- Problem: Two lines in the data below mark the range: the one with "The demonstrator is" and the one with "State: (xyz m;". Return both, along with every line between them, exactly.

- Material shown:
*-*-*

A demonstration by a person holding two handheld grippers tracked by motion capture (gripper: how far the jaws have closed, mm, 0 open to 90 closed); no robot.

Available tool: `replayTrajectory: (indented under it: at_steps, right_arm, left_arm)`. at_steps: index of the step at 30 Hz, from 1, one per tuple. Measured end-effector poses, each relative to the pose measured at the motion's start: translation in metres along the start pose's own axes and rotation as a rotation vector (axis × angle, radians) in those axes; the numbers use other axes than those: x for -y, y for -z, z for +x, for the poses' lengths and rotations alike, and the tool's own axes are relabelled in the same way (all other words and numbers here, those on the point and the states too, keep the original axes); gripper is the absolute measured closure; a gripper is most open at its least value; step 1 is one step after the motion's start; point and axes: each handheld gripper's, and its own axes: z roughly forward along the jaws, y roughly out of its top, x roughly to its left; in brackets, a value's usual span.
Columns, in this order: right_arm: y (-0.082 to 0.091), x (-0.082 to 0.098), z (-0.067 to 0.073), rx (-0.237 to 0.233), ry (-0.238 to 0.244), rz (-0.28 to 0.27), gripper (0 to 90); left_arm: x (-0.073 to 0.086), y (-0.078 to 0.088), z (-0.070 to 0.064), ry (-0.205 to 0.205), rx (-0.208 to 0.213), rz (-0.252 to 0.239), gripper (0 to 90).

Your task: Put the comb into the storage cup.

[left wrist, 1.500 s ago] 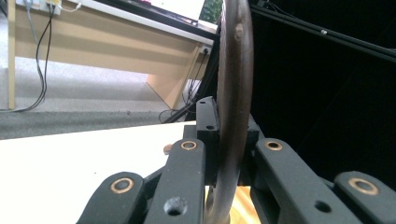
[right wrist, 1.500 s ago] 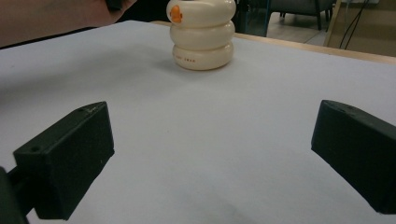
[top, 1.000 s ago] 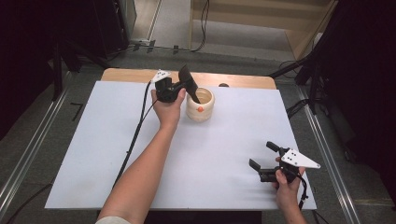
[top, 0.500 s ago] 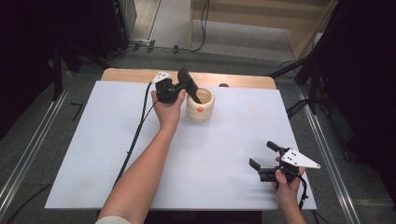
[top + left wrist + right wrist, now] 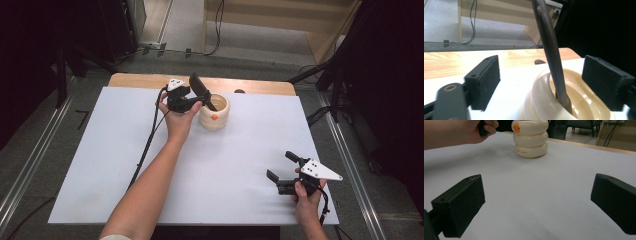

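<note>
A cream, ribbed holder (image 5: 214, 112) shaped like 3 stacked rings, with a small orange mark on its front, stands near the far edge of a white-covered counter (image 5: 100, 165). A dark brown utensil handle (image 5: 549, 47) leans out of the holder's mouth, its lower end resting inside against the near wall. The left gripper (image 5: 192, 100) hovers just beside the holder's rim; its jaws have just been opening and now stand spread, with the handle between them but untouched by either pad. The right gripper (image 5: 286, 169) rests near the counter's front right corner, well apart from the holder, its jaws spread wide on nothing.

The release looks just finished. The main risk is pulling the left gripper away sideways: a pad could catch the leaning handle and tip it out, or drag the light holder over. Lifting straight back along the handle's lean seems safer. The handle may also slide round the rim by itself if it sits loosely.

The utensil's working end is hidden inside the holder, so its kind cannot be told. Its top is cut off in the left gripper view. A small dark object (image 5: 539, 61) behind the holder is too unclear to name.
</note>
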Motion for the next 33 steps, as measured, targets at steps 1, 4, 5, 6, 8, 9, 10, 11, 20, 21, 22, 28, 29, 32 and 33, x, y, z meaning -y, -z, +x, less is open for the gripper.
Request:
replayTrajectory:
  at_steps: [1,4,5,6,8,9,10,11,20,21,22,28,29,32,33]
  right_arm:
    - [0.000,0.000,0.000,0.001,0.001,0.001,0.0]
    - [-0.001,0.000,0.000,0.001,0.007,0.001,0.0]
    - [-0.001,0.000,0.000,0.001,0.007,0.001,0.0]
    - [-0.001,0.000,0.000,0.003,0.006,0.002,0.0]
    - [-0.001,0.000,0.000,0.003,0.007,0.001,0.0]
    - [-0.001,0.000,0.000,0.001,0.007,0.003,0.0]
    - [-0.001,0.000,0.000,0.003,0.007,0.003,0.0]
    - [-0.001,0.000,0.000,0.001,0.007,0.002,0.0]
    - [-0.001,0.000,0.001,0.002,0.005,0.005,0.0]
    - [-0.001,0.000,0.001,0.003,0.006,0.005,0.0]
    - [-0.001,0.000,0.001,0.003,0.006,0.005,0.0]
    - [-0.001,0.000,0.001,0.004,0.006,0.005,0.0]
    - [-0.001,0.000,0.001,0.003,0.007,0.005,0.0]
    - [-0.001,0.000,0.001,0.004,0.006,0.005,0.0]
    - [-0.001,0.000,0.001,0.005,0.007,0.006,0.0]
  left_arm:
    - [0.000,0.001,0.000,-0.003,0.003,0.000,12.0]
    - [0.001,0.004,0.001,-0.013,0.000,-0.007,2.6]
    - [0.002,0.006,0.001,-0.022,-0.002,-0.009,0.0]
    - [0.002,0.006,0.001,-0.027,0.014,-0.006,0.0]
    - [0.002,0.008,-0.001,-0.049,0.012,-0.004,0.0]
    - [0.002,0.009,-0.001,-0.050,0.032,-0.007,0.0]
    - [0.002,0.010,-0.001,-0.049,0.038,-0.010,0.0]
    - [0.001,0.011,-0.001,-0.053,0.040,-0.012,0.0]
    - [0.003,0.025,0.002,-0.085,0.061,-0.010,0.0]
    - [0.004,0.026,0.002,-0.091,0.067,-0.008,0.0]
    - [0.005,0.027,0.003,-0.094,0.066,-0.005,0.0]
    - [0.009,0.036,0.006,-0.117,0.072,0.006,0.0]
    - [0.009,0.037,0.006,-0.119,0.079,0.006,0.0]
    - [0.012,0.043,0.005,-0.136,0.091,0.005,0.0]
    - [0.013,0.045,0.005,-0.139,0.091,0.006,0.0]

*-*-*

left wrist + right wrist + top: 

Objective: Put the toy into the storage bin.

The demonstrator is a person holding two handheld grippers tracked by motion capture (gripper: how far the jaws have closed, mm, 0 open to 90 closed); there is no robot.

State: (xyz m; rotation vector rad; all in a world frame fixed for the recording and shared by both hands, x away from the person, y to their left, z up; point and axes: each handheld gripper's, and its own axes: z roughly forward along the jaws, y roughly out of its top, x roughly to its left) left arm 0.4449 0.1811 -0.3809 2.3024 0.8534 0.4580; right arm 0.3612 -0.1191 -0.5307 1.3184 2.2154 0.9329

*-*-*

- Task result:
The demonstrator is a person holding two handheld grippers tracked by motion capture (gripper: how far the jaws have closed, mm, 0 open to 90 closed); there is no robot.

State: (xyz m; rotation vector rad; all in a world frame fixed for the recording and shared by both hands, x away from the person, y to their left, z up; point and axes: each handheld gripper's, and its own axes: z roughly forward along the jaws, y roughly out of its top, x roughly to its left) left arm 0.4449 0.1811 -0.3809 2.3024 0.8534 0.4580; right arm 0.3612 -0.1191 -0.5307 1.3184 2.2154 0.9329

Nothing more will be written for this answer.